Politicians tend to be overly broad in granting such favors to voters, said Matthew Daus, a New York-based national transportation consultant and former chairman of the city Taxi and Limousine Commission.

“The congestion pricing plan should include carve outs for people with disabilities, but where you draw the line can be a daunting challenge,” Daus said.

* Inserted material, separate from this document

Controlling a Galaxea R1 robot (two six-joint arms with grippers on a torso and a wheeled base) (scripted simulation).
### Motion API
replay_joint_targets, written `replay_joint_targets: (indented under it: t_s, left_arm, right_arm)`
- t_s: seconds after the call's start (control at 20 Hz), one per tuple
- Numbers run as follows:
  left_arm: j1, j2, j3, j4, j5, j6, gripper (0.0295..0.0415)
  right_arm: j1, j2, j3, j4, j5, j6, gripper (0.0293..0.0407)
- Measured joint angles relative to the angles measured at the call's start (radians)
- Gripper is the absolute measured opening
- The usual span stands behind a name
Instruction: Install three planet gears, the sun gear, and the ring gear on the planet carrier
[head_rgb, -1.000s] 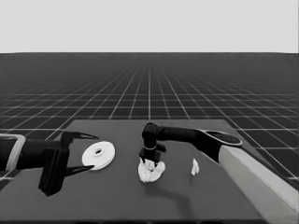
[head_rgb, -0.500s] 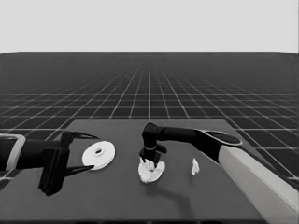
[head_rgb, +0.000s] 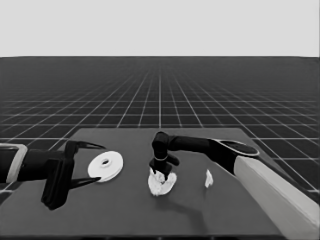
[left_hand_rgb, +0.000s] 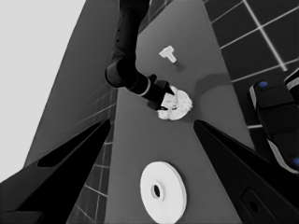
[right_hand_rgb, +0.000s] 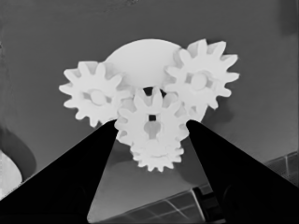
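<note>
Dark table (head_rgb: 125, 210) on a gridded floor (head_rgb: 160, 100) — pale blank band above.

Gears (right_hand_rgb: 152, 123): plain white, matt, plastic-looking, crisp-cut teeth, smooth flat faces. Smaller round part (right_hand_rgb: 140, 58) under them: same matt white, smooth. Larger round part (head_rgb: 105, 165): smooth white face, no gloss, thick plain rim. Thin white piece (head_rgb: 208, 178): same white stuff. Table (head_rgb: 125, 210): dark, flat, matt, no texture. Right claw (head_rgb: 161, 172) and left claw (head_rgb: 92, 163): fingers black, smooth, matt. Arm shell (head_rgb: 270, 187) farther back: pale grey, smooth.
</note>
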Motion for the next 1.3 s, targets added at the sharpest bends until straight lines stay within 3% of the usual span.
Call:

Setting the criteria too broadly and subjectively “could result in a sizeable exemption group, which could undercut the revenue benefits.”

Growing Impatient

As for commuters by car, the governor has grown impatient with suburban lawmakers complaining about congestion fees imposed on those already paying bridge and tunnel tolls to enter the city, yet he needs their votes to make congestion pricing a reality.

“Carve out the bridge my constituents use, said the assembly and senators,” Cuomo said this week during a WNYC radio interview. “Yeah, but you carve this out, it’s a smaller pie.” The larger the pie, the more likely it is that the program would reach the $1 billion revenue goal, enough to pay debt service on $15 billion — a start toward fixing deteriorating service on city subways and buses, and regional commuter trains.

If motorists on some bridges and tunnels get breaks entering Manhattan while others don’t, it runs the risk of clogging traffic at the exempted crossings, Assembly Speaker Carl Heastie said.

“You will end up causing a congestion nightmare because everybody will be wanting to go the free way,” Heastie said. “It’s not just about double fees and congestion tolling, it’s also how you avoid causing huge traffic nightmares.”

In the final analysis, Heastie said, congestion pricing policies have to balance the need for revenue to maintain a transit system vital to the region’s economy with traditional notions of fairness.

“When you start saying you don’t want to double-toll,” Heastie said, “you start to minimize the receipts,” and that could force lawmakers to impose higher tolls, he continued, as he described the lawmakers’ dilemma with reporters this week. “We’re just trying to fix these things.”